We are so fortunate in America and we are responsible for helping those less fortunate. Samaritan’s Purse is still here doing the tough work.”
Palin’s arrival came as life finally began to return to normal in Haiti for the first time since since Jude Celestin, President Rene Preval’s handpicked protege, made it through to a second round run-off in flawed elections.
Markets and banks opened for business for the first time since violent protests erupted on Tuesday when the results were announced.
The streets of the capital, eerily deserted Friday as tire smoke lingered in the air, were once again teeming with people Saturday, many of them stockpiling goods, fearful the period of calm may not last long.
In a bid to counter the widespread allegations of fraud and stave off further protests, the CEP announced plans to add up all the tally sheets in the presence of the three main candidates.
But those plans are now in disarray.
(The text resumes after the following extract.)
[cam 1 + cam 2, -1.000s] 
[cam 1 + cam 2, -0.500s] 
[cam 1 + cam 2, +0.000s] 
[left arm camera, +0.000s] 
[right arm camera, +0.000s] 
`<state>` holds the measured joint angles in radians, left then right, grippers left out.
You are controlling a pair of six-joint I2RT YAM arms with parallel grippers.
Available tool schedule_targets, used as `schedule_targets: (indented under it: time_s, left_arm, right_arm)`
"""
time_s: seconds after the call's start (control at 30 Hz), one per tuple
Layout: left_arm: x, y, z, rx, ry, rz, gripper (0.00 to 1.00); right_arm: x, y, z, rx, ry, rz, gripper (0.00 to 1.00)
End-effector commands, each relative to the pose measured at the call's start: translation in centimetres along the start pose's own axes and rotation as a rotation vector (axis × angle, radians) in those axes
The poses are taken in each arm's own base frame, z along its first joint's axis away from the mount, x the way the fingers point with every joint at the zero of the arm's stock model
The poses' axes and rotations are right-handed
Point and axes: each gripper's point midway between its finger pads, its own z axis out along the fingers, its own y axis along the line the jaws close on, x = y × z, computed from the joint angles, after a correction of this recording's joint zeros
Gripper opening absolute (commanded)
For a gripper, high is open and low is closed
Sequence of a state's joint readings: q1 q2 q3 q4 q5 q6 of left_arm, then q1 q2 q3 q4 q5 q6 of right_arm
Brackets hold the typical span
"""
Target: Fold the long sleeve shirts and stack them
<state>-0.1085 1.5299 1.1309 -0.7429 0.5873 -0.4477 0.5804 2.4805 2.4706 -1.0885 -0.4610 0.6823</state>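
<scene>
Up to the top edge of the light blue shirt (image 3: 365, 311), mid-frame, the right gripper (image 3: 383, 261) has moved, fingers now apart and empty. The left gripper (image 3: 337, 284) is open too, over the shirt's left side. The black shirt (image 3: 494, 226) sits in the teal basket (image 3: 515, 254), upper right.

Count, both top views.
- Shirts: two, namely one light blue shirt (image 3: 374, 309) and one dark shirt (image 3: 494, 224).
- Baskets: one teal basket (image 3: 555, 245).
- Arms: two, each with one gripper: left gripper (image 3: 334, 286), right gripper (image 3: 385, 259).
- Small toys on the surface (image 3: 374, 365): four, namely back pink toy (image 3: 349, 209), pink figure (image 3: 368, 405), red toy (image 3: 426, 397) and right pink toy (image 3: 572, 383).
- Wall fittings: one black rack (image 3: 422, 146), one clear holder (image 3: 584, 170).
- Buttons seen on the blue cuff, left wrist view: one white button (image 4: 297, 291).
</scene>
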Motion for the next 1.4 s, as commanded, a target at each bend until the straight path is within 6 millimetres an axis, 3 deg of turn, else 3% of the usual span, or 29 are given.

Celestin’s qualification for the second-round run-off came at the expense of popular opposition candidate Michel Martelly, who he edged out by less than 7,000 votes.
Martelly has already accused the government of having fixed the result, and in an angry letter to the election commission, dismissed a process he said would be rigged again.
“The solution of this public farce, which has already caused some regrettable losses in human lives is certainly not a simple recount of the tally sheets in the possession of the CEP,” he wrote.
The singer-turned-politician called for “the cancellation of tally sheets from polling stations that were sacked, vandalised, the object of massive and scandalous fraud in favor of the ruling party candidate Jude Celestin.”
In an interview with AFP on Friday, Martelly, 49, called the recount a “trap” and accused Preval of conspiring with the election commission and Celestin to rig the polls in secret back-room meetings.
Hundreds of Martelly supporters demonstrated peacefully in the Port-au-Prince suburb of Petionville on Saturday night, chanting “Martelly or death! Martelly is president!” until being dispersed by police gunfire. According to official results, Mirlande Manigat, a 70-year-old academic and former first lady, won the poll clearly ahead of 48-year-old Celestin, who squeaked through to the January 16 run-off ahead of Martelly.